The webpages of AntarcticGlaciers.org hopefully provide a useful information resource for both students and teachers. However, there are also lots of free downloads and interactive resources available on the internet. This webpage has a number of resources suitable for GCSE and A-Level Geography and Geoscience teachers.
Make sure to check out the teaching resources and interactive maps that we have developed about the Glaciation of Patagonia. There are photographs and examples of the different landforms, gifs and images, and there is an interactive ArcGIS Online map to explore, all freely available.
If you want to brush up on your own glaciological knowledge, then there are hundreds of text books to choose from. However, two of the best are:
- Glaciers and Glaciation. Benn and Evans, 2010
- Glacial Geology: Ice sheets and Landforms. Bennett and Glasser 2009
The IPCC Fifth Assessment Report has numerous datasets about glaciers, ice caps and climate change, all of which are relevant to the schools curriculum. The Summary for Policy Makers is quick and digestible. If you want more detail, there is a whole chapter on Observations: Cryosphere.
Quaternary Glaciations: Extent and Chronology
This book by Elsevier (Ehlers and Gibbard, 2011; Quaternary Glaciations: extent and chronology, a closer look) is rather expensive, but they have made the GIS data and maps freely available to anyone. You can download the shapefiles of the Last Glacial Maximum for the whole world from the Booksite. I made the map below quickly just using the files provided on the Booksite.
Nasa produce thousands of satellite images and make them freely available. Use EarthExplorer to find satellite images.
An easier way to do it might be to use the Image of the Day feature on the NASA website. These images often are GeoTiffs that can be downloaded straight into a GIS for analysis and mapping. Here is a great example of the North Patagonian Icefield.
In the higher resolution image from the website, the moraines and geomorphic features around the ice mass are clearly visible, and are easily mapped directly in the GIS.
There are lots of great pages for you to explore here. For example, here is an explainer, with figures, of the Larsen Ice Shelf collapse.

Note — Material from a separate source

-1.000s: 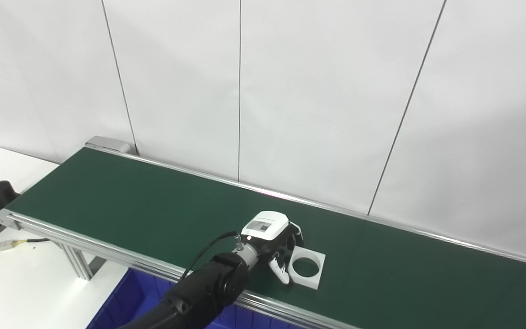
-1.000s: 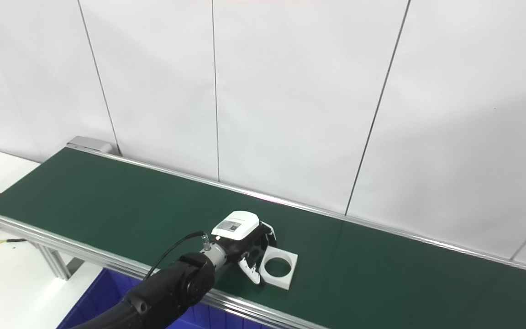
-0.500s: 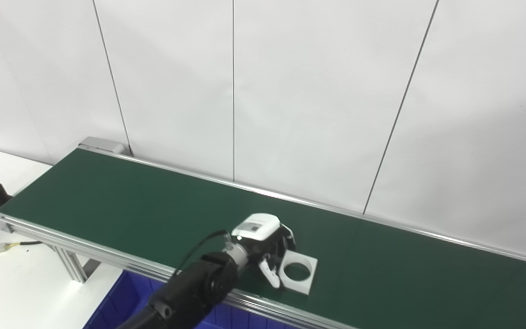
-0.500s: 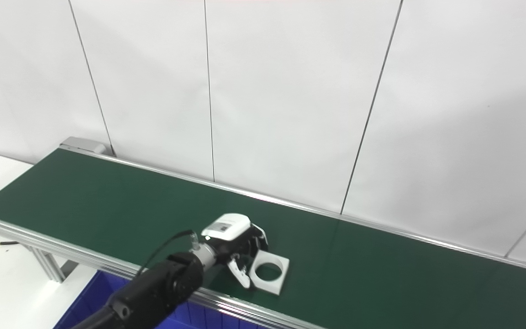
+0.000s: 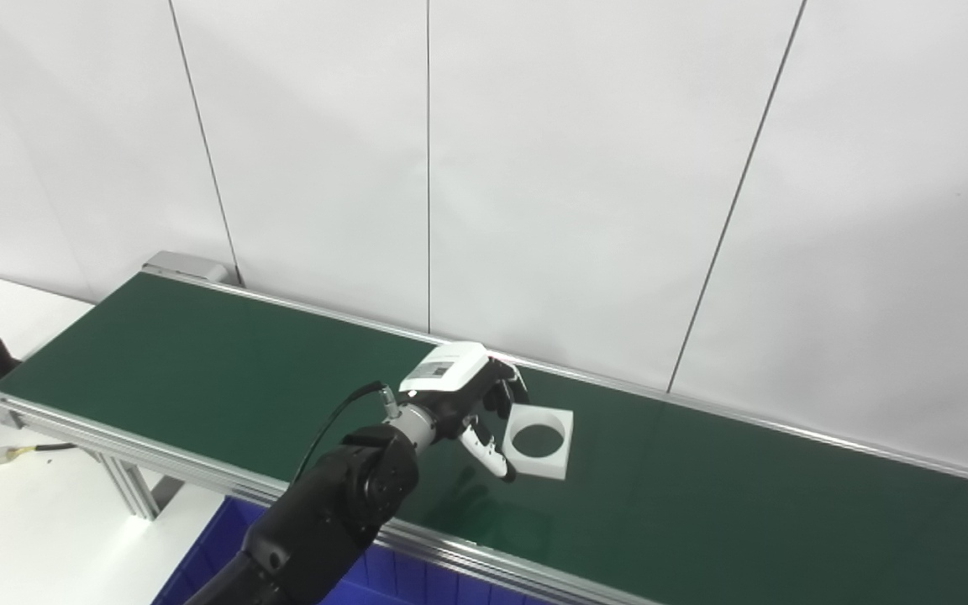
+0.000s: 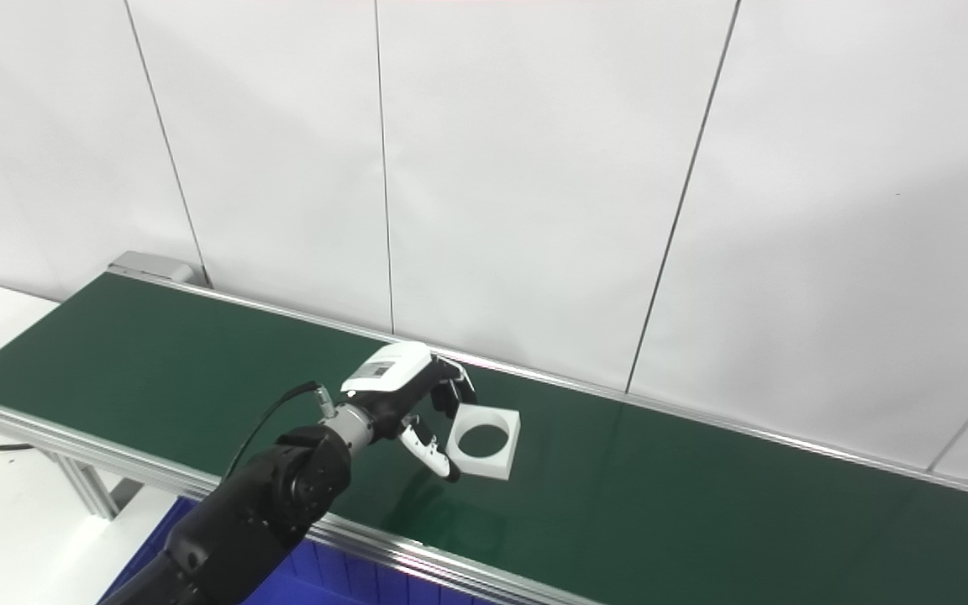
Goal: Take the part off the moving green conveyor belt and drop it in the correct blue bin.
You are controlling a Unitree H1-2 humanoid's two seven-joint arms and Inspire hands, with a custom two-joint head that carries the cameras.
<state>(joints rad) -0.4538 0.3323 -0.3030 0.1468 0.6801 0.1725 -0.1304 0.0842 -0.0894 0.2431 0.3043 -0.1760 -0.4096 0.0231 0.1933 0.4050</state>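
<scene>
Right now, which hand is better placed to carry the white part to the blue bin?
The left hand: it already grips the white square part above the green belt. The blue bin is below its arm; no right hand shows.

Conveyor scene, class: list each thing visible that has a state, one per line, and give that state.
left hand: shut on the white square part, above the belt.
white square part: held at its edge, lifted off the belt.
green conveyor belt: nothing resting on it.
blue bin: below the belt's near rail, contents hidden.

Bright, even light, seemingly from overhead; the white wall (image 5: 585,168) is nearly washed out; a faint sheen on the green belt (image 5: 702,512); a soft shadow beneath the left hand (image 5: 471,403); focus sharp throughout.
</scene>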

LIMA: Landsat Image Mosaic of Antarctica
A number of maps of Antarctica are available to download and print off for free from LIMA. They include the Landsat Image Mosaic of Antarctica, a beautiful map you can explore in a GIS.
IBCSO (International Bathymetric Chart of the Southern Ocean)
The IBCSO website provides information on sea floor topography. Users can download a PDF chart or Geotiff data of the entire ocean floor.
When using any data from the IBCSO project please cite:
Arndt, J.E., H. W. Schenke, M. Jakobsson, F. Nitsche, G. Buys, B. Goleby, M. Rebesco, F. Bohoyo, J.K. Hong, J. Black, R. Greku, G. Udintsev, F. Barrios, W. Reynoso-Peralta, T. Morishita, R. Wigley, “The International Bathymetric Chart of the Southern Ocean (IBCSO) Version 1.0 – A new bathymetric compilation covering circum-Antarctic waters”, Geophysical Research Letters, doi: 10.1002/grl.50413
The Glaciers Online website has an excellent photo-glossary that you can encourage the students to explore.
Other web resources
- There is a wide variety of teacher resources on the NSIDC website.
- All about Glaciers (NSIDC)
- Discovering Antarctica
- Your Climate Your Life
See more suggestions on my Links page.
One way to get students involved and engaged is to get them to make a glacier using Glacier Goo. This tried and tested method is fun and exciting, and you can encourage the students to think about deformation and glacier movement processes, as well as ablation and accumulation.
There are many glacier goo recipes around. The National Association of Geoscience Teachers has some good resources.